What is required:
For the word "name", state how many lines of the listing below contain it. Give the number and nothing more.

Dataset extract Block Start

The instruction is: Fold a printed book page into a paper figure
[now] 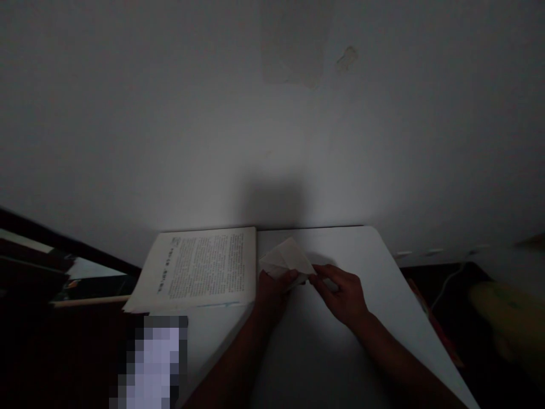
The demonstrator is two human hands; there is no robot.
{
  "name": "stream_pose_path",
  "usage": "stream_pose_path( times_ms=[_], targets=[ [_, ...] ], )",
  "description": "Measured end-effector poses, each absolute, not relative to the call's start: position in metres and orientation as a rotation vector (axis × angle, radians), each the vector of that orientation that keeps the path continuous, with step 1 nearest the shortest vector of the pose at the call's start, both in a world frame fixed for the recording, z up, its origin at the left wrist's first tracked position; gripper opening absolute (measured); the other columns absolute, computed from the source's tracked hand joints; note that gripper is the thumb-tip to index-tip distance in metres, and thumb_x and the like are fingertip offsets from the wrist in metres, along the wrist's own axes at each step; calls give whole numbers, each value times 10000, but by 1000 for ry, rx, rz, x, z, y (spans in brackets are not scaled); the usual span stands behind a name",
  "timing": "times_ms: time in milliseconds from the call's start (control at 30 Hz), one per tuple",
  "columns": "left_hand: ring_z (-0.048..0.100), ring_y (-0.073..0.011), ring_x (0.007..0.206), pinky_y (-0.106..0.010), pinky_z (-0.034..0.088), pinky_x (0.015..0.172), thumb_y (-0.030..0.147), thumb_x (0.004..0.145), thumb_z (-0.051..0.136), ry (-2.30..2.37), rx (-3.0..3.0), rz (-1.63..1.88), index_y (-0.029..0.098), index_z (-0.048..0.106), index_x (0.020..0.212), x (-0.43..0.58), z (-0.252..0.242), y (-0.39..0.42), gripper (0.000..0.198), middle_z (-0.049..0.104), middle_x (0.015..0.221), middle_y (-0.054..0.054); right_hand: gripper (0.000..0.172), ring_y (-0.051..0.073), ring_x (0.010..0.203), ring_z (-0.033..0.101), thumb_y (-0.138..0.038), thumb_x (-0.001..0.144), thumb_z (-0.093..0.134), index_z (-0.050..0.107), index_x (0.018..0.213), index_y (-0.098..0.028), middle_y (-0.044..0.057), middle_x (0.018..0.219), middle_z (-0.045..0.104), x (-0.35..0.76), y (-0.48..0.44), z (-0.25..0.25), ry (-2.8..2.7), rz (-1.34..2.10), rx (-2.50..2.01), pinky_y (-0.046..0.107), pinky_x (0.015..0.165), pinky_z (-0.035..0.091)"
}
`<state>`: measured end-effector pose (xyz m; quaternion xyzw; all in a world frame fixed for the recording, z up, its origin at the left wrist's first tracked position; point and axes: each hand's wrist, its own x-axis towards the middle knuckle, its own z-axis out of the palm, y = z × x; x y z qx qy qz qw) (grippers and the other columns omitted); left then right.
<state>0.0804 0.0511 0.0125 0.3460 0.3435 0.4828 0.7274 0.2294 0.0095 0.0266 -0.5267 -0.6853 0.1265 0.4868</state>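
A folded sheet of pale paper (pixel 289 254) is held up over the white table, one corner pointing away from me and creases running across it. My left hand (pixel 272 289) is closed on its near left side, with the thumb lying on top of the paper. At the right corner, the fingertips of my right hand (pixel 338 289) pinch the edge. Some of the fingers under the paper are hidden, and the dim light blurs the finer folds.
An open book or stack of printed pages (pixel 204 267) lies at the table's left. Nearer me is a pixelated bright rectangle (pixel 153 363). The white table (pixel 366 244) meets a marked wall (pixel 272 130). A cable (pixel 447 281) hangs beyond the right edge, near a yellowish object (pixel 506 307).
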Motion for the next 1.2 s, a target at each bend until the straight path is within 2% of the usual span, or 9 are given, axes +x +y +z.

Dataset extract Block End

Response to the task:
2